Supply the number of lines in the data below that hold "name", and let that number be the whole answer.
+---+
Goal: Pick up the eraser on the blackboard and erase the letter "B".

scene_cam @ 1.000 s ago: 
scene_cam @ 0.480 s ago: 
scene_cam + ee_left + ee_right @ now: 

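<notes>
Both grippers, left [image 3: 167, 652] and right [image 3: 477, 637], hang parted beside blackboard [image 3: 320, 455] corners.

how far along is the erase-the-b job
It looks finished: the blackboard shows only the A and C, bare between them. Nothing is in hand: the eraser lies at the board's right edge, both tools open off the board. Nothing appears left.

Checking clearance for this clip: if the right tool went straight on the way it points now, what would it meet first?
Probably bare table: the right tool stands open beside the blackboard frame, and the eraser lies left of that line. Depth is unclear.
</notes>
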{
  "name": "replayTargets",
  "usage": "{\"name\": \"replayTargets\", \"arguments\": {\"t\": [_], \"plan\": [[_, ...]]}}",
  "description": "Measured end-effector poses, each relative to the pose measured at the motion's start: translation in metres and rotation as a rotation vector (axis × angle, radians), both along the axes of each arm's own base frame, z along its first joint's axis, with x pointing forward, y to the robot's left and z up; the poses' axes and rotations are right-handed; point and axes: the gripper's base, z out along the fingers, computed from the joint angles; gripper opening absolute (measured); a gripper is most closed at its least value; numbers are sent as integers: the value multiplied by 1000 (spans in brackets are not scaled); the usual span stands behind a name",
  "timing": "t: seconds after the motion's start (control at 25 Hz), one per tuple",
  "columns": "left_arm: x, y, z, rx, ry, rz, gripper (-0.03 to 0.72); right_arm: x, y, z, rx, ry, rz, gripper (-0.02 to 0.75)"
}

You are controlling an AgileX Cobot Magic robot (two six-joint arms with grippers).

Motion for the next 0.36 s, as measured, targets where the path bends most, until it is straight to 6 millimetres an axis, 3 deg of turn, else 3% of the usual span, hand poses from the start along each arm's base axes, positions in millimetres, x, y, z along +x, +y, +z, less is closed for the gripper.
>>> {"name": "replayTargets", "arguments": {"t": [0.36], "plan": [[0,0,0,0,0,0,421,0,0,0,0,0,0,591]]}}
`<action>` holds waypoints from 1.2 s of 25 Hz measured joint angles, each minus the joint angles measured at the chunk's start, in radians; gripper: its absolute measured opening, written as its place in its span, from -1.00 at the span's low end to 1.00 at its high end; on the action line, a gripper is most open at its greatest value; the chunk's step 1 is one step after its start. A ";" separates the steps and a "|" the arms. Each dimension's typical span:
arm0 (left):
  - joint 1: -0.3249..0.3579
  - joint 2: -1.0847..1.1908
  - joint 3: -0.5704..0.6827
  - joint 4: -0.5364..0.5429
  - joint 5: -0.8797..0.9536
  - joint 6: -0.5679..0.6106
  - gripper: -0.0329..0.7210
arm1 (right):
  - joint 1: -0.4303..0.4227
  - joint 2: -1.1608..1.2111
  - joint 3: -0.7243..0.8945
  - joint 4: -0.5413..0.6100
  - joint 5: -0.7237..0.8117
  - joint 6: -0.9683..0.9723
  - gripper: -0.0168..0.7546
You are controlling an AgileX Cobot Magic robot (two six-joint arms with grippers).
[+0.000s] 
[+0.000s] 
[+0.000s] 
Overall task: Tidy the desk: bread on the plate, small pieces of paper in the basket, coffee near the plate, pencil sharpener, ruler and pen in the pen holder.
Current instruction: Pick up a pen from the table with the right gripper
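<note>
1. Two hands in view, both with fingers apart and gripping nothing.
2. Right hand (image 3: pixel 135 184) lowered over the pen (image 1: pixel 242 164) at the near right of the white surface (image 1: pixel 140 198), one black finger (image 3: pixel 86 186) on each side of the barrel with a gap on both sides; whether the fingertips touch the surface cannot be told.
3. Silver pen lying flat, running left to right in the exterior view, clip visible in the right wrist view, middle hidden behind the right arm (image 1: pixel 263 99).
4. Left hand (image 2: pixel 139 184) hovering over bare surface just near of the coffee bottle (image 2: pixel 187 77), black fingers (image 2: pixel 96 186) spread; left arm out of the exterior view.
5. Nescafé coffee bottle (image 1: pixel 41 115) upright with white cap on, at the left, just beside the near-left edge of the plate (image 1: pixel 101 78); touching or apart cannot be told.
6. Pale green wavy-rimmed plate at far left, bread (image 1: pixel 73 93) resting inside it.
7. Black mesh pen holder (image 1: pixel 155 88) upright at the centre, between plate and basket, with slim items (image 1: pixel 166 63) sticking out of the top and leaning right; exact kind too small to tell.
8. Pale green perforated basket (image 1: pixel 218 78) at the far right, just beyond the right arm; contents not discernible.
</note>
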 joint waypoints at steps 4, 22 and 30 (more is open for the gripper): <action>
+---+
- EXERCISE OUTPUT: 4